PROMPT
Copy word for word, please, the lines of the entries below running from the one containing "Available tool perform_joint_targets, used" to the one containing "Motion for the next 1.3", both ends included.

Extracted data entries

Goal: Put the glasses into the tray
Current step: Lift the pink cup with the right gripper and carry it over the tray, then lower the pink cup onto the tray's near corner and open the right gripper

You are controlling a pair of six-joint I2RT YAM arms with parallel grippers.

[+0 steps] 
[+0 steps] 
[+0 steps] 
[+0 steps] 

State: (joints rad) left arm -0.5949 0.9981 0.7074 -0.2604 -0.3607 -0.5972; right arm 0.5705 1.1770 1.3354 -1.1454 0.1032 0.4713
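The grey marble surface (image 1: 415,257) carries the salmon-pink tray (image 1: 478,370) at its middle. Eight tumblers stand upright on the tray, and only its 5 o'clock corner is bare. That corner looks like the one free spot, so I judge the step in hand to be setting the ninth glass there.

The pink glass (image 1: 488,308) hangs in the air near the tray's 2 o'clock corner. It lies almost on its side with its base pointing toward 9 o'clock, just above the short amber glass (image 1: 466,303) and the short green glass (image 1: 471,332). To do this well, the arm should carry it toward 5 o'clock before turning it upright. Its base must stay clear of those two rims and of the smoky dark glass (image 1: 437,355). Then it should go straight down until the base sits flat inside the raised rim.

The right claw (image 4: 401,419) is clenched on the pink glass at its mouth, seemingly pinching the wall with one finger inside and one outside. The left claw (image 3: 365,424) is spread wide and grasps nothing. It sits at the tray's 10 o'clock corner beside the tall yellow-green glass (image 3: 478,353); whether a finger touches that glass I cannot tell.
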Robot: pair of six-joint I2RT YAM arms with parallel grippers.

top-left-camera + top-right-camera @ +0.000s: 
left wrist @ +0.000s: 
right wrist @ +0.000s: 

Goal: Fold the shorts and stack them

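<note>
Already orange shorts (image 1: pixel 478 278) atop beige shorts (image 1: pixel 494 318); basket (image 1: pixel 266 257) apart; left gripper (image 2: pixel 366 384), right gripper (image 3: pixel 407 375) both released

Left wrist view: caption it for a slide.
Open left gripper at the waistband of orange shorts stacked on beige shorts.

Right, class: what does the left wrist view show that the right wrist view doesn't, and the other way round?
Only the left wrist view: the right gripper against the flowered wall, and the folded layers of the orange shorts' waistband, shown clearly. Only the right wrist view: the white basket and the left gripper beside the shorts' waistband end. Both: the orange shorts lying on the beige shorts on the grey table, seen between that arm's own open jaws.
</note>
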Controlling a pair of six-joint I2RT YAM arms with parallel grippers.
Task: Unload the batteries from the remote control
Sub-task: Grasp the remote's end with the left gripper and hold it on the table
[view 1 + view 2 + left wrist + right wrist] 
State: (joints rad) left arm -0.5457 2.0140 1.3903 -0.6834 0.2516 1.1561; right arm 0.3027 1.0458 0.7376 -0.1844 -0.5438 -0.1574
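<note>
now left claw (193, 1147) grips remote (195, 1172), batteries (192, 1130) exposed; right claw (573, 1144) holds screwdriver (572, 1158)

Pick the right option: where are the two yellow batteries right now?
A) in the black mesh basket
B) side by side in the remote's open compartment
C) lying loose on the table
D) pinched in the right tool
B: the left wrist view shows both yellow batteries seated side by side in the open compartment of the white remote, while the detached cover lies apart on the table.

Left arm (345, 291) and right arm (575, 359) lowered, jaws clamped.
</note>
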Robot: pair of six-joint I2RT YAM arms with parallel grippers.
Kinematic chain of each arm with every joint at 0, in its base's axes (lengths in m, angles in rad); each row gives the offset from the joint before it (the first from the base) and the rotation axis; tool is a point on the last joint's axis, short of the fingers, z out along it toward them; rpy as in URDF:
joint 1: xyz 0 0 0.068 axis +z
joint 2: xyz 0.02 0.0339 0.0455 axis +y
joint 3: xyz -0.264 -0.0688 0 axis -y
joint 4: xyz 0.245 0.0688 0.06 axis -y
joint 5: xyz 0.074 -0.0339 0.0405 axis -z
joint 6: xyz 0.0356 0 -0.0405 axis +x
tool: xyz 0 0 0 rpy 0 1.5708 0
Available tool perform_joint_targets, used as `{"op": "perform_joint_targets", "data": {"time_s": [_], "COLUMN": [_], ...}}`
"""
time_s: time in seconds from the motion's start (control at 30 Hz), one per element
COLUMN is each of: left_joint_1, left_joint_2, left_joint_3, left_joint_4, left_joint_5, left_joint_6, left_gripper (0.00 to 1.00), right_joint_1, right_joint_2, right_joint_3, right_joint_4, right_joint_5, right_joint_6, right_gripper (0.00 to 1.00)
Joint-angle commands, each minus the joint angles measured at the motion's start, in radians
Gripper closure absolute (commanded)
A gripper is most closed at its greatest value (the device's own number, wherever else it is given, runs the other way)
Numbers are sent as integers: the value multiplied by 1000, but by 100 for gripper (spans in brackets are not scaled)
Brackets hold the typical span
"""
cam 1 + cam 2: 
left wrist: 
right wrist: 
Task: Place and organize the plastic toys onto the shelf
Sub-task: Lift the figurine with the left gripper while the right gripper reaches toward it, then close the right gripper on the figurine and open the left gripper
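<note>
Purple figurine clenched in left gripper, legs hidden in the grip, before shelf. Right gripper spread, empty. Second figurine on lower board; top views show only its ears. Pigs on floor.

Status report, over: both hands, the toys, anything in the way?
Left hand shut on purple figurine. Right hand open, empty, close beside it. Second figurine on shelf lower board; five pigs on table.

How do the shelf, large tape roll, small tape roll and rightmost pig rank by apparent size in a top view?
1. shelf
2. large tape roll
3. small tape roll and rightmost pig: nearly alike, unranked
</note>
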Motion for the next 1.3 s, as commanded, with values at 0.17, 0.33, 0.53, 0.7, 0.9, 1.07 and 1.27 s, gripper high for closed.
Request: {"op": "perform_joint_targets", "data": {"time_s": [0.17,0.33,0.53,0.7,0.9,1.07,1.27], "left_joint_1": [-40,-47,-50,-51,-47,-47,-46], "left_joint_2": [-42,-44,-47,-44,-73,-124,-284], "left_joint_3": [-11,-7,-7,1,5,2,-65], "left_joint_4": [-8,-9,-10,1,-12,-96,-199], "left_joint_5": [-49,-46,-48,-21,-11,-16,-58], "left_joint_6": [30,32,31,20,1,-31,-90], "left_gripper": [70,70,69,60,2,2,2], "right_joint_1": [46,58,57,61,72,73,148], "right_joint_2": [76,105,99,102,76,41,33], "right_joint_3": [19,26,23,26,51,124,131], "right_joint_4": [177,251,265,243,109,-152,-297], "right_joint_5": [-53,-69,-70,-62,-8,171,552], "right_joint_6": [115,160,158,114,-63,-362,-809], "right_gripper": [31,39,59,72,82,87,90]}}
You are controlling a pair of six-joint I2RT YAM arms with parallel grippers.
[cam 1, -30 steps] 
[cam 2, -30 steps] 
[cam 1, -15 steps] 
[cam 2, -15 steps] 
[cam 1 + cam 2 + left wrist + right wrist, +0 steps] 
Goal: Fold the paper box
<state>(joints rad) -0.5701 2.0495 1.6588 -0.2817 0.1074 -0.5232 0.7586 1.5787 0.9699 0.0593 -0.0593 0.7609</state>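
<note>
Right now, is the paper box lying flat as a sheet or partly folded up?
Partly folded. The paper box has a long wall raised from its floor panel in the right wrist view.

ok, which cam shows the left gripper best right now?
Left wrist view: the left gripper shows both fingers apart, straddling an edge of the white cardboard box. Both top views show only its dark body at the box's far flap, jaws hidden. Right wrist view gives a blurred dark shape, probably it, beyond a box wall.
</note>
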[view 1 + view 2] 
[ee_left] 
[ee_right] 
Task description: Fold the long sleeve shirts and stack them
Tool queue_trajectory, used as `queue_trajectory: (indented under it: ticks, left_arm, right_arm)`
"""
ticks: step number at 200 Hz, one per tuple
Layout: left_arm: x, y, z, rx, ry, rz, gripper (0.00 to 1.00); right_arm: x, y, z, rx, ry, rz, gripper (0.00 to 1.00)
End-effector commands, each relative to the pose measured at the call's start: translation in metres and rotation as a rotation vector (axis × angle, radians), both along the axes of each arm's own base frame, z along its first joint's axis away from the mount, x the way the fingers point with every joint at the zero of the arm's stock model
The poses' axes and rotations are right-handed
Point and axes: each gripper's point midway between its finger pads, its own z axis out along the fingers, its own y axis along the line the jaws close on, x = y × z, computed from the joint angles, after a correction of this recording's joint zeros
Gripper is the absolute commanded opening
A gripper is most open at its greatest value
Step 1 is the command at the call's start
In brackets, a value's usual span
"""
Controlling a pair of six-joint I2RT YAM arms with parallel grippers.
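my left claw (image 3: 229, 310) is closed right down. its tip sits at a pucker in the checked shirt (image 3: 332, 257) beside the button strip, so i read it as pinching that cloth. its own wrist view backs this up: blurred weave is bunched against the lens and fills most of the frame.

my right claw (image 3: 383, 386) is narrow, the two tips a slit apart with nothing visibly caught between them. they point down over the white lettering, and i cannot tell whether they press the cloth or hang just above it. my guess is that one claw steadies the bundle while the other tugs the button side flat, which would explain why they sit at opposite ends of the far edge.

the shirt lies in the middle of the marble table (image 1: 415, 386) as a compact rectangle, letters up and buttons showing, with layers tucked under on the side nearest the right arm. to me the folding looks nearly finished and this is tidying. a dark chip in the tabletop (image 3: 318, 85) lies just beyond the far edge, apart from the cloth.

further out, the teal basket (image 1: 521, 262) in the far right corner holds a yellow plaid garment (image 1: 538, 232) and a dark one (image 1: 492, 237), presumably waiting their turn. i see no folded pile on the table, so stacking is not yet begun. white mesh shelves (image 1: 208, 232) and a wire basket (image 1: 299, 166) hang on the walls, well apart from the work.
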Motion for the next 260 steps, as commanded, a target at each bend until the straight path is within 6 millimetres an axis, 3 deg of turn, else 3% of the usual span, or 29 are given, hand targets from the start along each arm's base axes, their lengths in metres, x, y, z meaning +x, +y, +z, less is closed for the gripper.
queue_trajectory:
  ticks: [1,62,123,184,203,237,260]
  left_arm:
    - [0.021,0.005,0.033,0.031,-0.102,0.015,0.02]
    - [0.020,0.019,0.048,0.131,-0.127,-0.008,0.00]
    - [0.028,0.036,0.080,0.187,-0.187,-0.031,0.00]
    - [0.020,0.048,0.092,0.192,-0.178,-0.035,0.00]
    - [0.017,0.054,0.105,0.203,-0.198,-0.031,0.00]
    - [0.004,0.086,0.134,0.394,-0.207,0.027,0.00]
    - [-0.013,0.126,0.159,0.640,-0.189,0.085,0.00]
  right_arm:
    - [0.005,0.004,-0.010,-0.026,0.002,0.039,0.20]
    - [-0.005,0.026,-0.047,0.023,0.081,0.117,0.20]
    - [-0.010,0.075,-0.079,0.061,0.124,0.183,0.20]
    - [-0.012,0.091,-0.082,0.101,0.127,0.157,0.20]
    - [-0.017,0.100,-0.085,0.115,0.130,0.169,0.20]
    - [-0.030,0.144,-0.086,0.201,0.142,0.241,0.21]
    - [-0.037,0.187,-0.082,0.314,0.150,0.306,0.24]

SOLUTION TO THIS TASK
Available tool perform_joint_targets, used as `{"op": "perform_joint_targets", "data": {"time_s": [_], "COLUMN": [_], ...}}`
"""
time_s: time in seconds from the motion's start (control at 30 Hz), one per element
COLUMN is each of: left_joint_1, left_joint_2, left_joint_3, left_joint_4, left_joint_5, left_joint_6, left_gripper (0.00 to 1.00), right_joint_1, right_joint_2, right_joint_3, right_joint_4, right_joint_5, right_joint_6, right_gripper (0.00 to 1.00)
Joint-angle commands, each minus the joint angles measured at the motion's start, in radians
Gripper closure absolute (commanded)
A gripper is most closed at its greatest value (the device's own number, wherever else it is given, runs the other way)
Numbers are sent as integers: the value multiplied by 1000, but by 100 for gripper (spans in brackets are not scaled)
Brackets hold the typical span
"""
cam 1 + cam 2: 
left wrist: 
right wrist: 
Task: Place and organize the plastic toys onto the shelf
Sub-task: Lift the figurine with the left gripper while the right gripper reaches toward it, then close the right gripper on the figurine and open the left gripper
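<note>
Purple figurine clenched in left gripper, legs hidden in the grip, before shelf. Right gripper spread, empty. Second figurine on lower board; top views show only its ears. Pigs on floor.

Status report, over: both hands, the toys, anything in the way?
Left hand shut on purple figurine. Right hand open, empty, close beside it. Second figurine on shelf lower board; five pigs on table.

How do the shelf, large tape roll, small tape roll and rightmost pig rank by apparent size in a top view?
1. shelf
2. large tape roll
3. small tape roll and rightmost pig: nearly alike, unranked
</note>
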Motion for the next 1.3 s, as commanded, with values at 0.17, 0.33, 0.53, 0.7, 0.9, 1.07 and 1.27 s, gripper high for closed.

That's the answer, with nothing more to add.